Washington’s flood threats are at least as dire as Hoboken’s but have elicited no similar sense of urgency and collaborative problem solving.

The Potomac River frequently floods low-lying areas of the capital after heavy rains. A second threat is high tide. Almost daily high tides swamp the walkways around the Tidal Basin’s cherry trees, the Jefferson Memorial, and the FDR Memorial. The National Park Service has recently gained approval from review agencies to go ahead with plans to repair and raise the height of a portion of the seawall near the Lincoln and Jefferson Memorials. But is “improving” 19th century seawalls any more than a band-aid solution to the threat of extreme weather events – at a cost of millions to taxpayers? With only one section of seawalls being raised, won’t the floodwaters simply divert around them to further inundate the unprotected areas? Climate scientist testimony during project review by the National Capital Planning Commission answered “no” to the first question, “yes” to the second.

Tidal Basin flooding. (Courtesy National Park Service)

Stormwater is a third threat. In 2006, three days of heavy rain overloaded stormwater drains in the National Mall and Federal Triangle area. Smithsonian museums and the National Archives were inundated with flood water. Government offices and museums had to be vacated for months during clean up and repair. Smithsonian curators are acutely concerned about the ongoing dangers to our nation’s treasures.

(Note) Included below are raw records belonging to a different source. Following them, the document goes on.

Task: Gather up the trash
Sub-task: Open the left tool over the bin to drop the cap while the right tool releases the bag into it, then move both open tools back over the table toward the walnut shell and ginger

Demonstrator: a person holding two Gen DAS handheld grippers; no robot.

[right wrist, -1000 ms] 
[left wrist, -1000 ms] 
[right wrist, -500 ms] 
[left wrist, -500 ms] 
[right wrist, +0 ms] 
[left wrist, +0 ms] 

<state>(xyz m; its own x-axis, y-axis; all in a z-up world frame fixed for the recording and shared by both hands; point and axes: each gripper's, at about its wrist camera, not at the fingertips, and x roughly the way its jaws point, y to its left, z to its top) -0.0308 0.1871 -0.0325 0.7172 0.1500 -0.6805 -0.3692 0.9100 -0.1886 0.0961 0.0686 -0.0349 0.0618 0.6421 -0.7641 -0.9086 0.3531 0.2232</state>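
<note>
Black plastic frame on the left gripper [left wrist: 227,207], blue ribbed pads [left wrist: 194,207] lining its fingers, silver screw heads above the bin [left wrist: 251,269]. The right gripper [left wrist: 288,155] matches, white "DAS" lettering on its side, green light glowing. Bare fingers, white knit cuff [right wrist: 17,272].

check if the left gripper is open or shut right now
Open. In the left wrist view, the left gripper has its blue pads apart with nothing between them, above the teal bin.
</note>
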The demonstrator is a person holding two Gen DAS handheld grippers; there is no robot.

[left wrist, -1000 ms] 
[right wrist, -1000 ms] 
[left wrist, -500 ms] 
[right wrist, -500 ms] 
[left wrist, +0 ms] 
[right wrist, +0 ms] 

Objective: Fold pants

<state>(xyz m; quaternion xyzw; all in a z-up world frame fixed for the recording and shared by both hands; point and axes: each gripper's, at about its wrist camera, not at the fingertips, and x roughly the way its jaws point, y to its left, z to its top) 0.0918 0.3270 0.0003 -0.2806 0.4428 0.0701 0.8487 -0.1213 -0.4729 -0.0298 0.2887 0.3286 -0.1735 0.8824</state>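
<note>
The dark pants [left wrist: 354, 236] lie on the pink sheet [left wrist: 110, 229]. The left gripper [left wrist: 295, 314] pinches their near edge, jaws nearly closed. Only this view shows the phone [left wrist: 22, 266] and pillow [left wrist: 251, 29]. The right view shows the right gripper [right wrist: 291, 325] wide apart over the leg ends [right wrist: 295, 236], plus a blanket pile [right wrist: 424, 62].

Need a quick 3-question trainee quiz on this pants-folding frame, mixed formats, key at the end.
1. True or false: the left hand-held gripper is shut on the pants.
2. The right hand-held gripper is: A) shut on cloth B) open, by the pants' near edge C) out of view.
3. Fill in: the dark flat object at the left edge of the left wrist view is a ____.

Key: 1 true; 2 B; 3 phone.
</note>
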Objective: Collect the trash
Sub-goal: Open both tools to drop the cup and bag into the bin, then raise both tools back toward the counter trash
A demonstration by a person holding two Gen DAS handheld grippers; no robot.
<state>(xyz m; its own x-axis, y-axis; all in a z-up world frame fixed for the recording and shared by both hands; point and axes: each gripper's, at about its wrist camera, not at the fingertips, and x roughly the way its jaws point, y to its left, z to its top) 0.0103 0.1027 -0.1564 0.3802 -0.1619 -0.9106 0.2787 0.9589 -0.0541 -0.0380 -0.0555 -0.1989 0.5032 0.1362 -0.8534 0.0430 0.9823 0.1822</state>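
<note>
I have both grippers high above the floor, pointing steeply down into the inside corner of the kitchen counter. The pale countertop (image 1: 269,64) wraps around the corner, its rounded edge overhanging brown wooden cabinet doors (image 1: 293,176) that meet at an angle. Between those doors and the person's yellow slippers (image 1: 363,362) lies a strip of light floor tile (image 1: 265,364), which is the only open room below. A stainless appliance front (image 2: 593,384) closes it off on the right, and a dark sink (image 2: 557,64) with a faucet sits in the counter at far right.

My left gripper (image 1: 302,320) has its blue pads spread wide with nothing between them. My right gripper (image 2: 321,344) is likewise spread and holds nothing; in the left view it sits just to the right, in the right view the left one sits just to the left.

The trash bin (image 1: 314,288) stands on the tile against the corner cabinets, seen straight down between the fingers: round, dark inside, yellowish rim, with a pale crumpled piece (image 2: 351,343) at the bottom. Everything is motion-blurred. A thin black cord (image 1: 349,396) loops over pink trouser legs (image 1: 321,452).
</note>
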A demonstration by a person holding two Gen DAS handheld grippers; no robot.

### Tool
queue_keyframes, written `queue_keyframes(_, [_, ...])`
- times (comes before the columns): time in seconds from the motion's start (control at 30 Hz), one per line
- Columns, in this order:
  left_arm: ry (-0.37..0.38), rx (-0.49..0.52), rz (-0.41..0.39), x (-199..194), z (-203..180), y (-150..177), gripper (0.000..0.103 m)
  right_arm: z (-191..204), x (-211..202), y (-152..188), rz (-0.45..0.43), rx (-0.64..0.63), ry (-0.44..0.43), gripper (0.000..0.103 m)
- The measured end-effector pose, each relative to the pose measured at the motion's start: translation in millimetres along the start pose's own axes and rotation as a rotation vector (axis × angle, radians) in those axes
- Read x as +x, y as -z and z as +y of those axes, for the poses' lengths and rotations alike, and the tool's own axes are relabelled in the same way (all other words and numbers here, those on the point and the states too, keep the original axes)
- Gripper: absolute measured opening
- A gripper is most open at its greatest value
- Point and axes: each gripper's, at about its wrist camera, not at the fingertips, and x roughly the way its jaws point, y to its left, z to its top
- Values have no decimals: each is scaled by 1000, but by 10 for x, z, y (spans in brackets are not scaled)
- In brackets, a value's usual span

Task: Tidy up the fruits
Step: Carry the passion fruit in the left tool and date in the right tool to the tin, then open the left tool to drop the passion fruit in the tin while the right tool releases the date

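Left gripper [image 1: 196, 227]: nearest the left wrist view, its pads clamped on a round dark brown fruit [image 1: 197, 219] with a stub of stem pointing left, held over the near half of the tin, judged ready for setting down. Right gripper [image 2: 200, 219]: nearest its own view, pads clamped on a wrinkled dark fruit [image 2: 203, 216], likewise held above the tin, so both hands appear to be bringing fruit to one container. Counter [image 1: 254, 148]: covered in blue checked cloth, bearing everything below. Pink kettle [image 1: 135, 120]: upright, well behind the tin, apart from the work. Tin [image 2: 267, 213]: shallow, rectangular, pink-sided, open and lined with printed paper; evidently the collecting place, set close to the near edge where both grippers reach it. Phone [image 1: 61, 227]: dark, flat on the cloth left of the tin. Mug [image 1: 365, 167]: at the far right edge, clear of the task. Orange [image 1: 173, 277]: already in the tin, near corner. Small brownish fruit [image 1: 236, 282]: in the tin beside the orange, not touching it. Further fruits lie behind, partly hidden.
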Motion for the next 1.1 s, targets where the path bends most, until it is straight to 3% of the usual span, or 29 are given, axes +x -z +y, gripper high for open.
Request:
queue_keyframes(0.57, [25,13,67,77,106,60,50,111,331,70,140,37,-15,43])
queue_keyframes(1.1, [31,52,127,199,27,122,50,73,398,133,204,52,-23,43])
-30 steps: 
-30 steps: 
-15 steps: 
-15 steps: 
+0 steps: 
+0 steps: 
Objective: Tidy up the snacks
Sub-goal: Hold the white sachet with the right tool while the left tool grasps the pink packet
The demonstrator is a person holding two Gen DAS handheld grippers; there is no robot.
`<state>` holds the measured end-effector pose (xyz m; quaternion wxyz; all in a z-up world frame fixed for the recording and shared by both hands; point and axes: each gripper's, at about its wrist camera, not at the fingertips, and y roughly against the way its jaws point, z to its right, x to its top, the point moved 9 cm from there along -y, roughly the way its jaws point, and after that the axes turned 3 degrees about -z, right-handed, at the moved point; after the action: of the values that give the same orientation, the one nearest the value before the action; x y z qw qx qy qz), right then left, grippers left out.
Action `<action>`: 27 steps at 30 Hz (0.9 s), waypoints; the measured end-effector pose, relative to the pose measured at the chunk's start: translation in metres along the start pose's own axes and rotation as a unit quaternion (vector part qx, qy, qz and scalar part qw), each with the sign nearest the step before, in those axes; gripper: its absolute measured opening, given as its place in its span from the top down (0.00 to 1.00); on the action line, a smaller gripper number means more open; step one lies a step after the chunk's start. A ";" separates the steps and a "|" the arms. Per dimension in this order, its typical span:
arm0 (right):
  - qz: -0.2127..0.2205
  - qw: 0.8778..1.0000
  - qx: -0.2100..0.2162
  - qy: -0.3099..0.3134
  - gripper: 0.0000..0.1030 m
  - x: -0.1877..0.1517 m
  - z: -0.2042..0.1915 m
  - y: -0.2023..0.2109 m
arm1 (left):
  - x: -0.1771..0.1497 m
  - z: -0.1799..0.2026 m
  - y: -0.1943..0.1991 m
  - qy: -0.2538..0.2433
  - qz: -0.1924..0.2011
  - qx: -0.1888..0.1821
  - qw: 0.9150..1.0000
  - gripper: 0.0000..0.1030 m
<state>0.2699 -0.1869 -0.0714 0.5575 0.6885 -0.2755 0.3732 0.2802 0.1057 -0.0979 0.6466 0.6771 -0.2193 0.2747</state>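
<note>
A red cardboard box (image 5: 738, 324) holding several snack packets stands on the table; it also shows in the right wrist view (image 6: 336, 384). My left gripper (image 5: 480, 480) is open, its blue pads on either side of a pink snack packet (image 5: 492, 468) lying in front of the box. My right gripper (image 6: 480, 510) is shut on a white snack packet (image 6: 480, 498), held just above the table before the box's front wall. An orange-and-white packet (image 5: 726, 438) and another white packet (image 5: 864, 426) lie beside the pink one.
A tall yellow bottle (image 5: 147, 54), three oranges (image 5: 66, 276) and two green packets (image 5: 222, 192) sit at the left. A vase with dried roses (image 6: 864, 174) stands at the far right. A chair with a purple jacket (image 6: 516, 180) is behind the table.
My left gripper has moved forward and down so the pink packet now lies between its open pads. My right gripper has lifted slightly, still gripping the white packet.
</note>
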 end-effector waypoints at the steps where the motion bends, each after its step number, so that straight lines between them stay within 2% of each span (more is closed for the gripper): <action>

Federal and DC agencies, realizing that stormwater flooding will likely increase in frequency and intensity in the future, formed an inter-governmental DC flood group, the DC Silver Jackets team, to study a number of solutions. But in the end they considered their findings “inconclusive” and any potential solution too expensive to act on. So close to two decades on, a shrug (and a prayer?). Why is there no urgency by responsible parties to protect our nation’s monuments, public buildings, and national treasures from another 2006 event?

Hoboken’s chief resiliency officer Caleb Stratton gets to the heart of the problem. In most American cities, he says, “all the infrastructure we create to handle water – roads, sidewalks, sewers – is overseen by different departments with different priorities, none of them specifically responsible for storms. There is no dedicated authority or budget for storm water in most cities.”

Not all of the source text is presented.